Pendant le déjeuner, une légère brise rafraîchit agréablement les convives, elle est parfumée par l’odeur volatile des roses et celle, plus sucrée, de la glycine. Le vin rosé bien frais rougit les joues et délie les langues. Ils ont évité de remuer le passé. Comme tous les français autour d’une table, ils ont parlé de leurs goûts alimentaires, ils ont échangé des recettes. Il y a eu des silences aussi. Précieux. Plus éloquents que les mots. Au dessert,  Briochon  raconte à Pépé qu’il a vécu quelques années en Belgique. Il affirme que le gris du ciel qui est déprimant ici est beau en Belgique, qu’il dépose sur toutes choses un voile romantique. Des mots comme des bulles légères flottent  dans l’air tiède: gaufres… Liège… bière… Abbayes… spéculos… Pépé est aux anges. Madame Panicot  n’écoute pas, elle observe. Elle pense que retrouver un vieil ami c’est comme retrouver un vieux vêtement au fond d’un placard. On l’aimait bien avant de l’oublier, bien plié sous un tas d’autres vieilleries. Mais quand on veut le remettre, il sent le renfermé, les couleurs sont défraîchies, la coupe démodée, il serre de partout… La seule chose sensée à faire est de le remettre où il était.

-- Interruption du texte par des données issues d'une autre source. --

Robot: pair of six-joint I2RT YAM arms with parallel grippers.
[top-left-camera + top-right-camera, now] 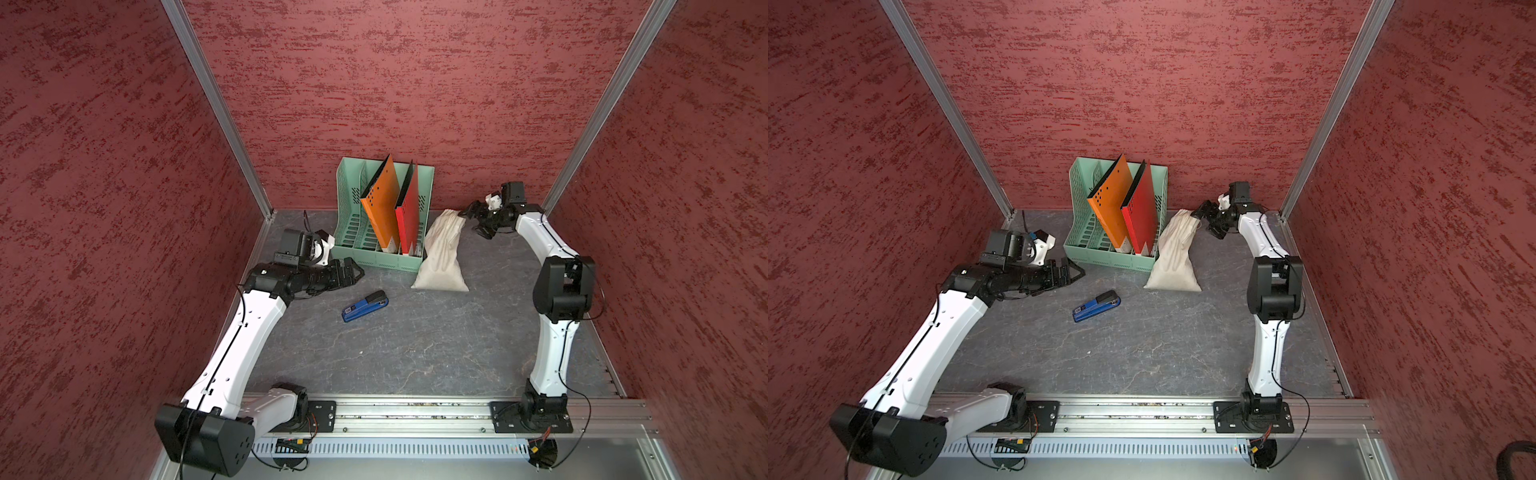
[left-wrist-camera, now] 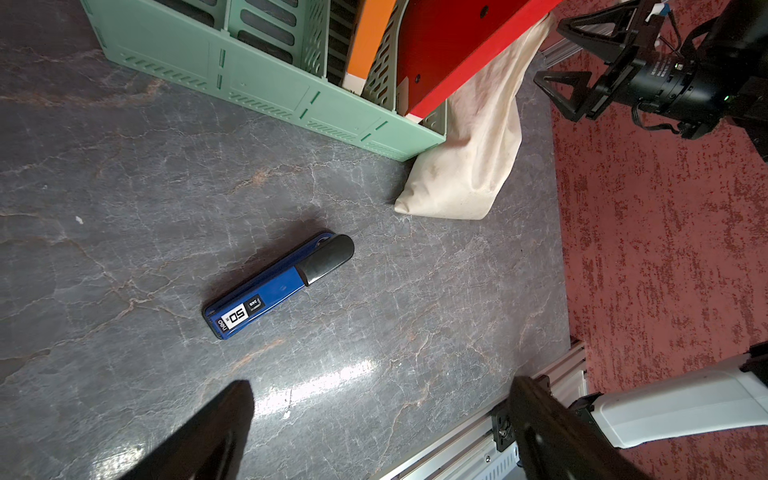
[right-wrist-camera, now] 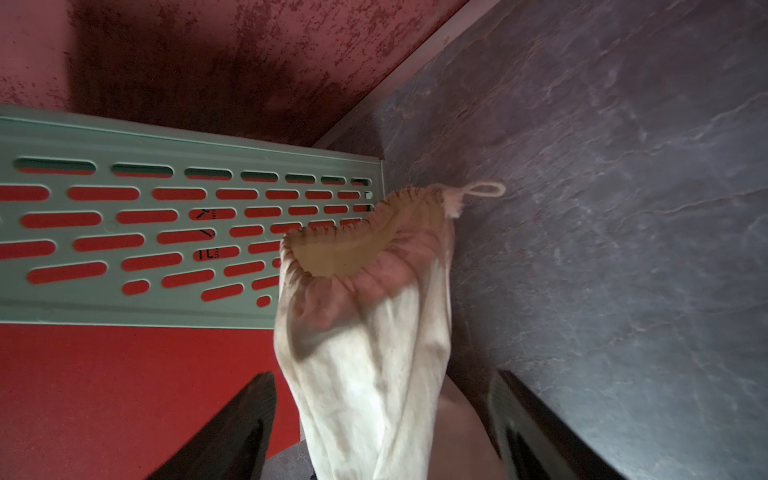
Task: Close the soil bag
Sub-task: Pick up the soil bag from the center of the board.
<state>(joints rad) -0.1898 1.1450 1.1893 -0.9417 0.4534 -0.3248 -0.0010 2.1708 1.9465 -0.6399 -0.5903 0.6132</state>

Après le café, ils ont traîné encore un peu, à parler de tout et de rien puis Pépé a dit qu’elle allait rentrer, Briochon a dit : « Moi aussi ». Pépé lui a proposé de venir voir son petit potager, il a répondu : « Avec plaisir ». Madame Panicot  les a regardés s’éloigner. Lui appuyé élégamment sur une canne en bois verni, elle appuyée contre lui. Elle devrait être contente de les voir partir, de retrouver sa tranquillité chérie, le calme du jardin, le livre qu’elle a commencé hier mais bizarrement une sorte de mécontentement, un malaise incompréhensible la saisit.